Launch a client container (this can be skipped if running docker locally on linux)

docker run -it --rm -v ${PWD}/iofs:/iofs oraclelinux:7-slim

Invoke the function using curl

curl -v --unix-socket –unix-socket ${PWD}/iofs/lsnr.sock -H "Fn-Call-Id: 0000000000000000" -H "Fn-Deadline: 9999-01-01T00:00:00.000Z" http://function/call

Cleanup Kill the function container

docker kill function

Remove the iofs directory

rm -rf iofs

fadams commented 5 years ago

Hi @rdallman, yes I think what you observe is the real issue. Whilst clearly for a great many use cases using a language+FDK is the sensible thing I'm struck by the increasing number of use cases I seem to be thinking of where running some unix commands seems to be more logical. I think that the https://fnproject.io/tutorials/ContainerAsFunction/ is kind of a case in point - why the heck would I want to run node.js just to call the ImageMagick CLI, or ffmpeg or whatever. Either using the CLI on its own or using a simple bash script in combination with jq and curl if I want to do a bit of JSON parsing is the sort of thing I'd tend to do locally so I'm not sure I'd wish to overcomplicate that when running a function.

So yeah I've seen in a few places implications of "bring your own container" but the implication of your response is that some sort of FDK is required. TBH I'm cool with that, but I do think that the documentation is then quite confusing and I also think that hotwrap is a much more natural way to expose a sort of BYOC pattern than an example using node.js. TBH I actually think that the use case the node example is illustrating is subtly different - to me that is mostly showing how one would go about extending a node.js FDK container to include package dependencies. That's absolutely fine and useful but I really think that the tutorial title is quite misleading in that case.

As you say in your first paragraph it would be good to explicitly mention the need to use an FDK and also perhaps to "promote" the hotwrap quickstart into the tutorials section (and I'm tempted to say change CMD /usr/bin/wc -l to CMD ["/usr/bin/wc -l"] as per my observations in https://github.com/fnproject/fn/issues/1496).

On "I think the jury is out on whether we've wanted to officially support hotwrap" well, as I say above I think that there are a number of use cases where doing what it supports seems massively more logical than using another language to simply wrap something that already has a perfectly decent CLI so I'd hope that not officially supporting hotwrap actually means officially supporting something with equivalent behaviour.

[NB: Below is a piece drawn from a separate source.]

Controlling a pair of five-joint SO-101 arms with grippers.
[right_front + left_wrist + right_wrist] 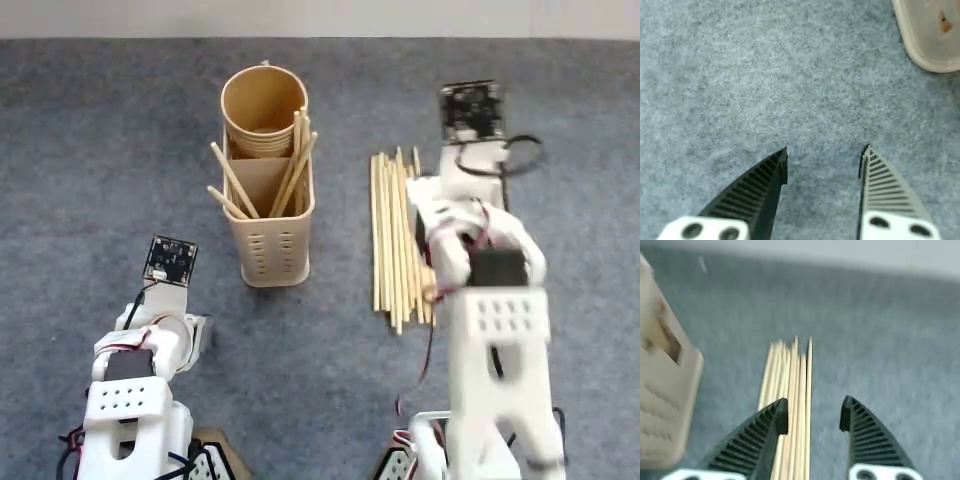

Thanks for the instructions on debugging the container locally, that's cool. I'd agree with your observations about a project preference to get users to run things against fn, but when debugging it's often useful to have a number of alternative levers to pull. For example in https://github.com/fnproject/fn/issues/1496 none of my issues turned out to be anything at all to do with Fn per se and was more about the quirks of container entrypoints, I suspect I'd have clocked that sooner had I has those instructions, so I think this stuff is really helpful.

Thanks again for all your help and responses, I do appreciate it!

carimura commented 5 years ago

Thanks for the details writeup of your thoughts @fadams. I'm creating an issue to track the potential promotion of hotwrap or some other documentation for BYOC here: https://github.com/fnproject/docs/issues/74

I totally agree with your sentiment that bringing a container for stuff like you point out above is a first class pattern and thus should have easy-to-understand docs.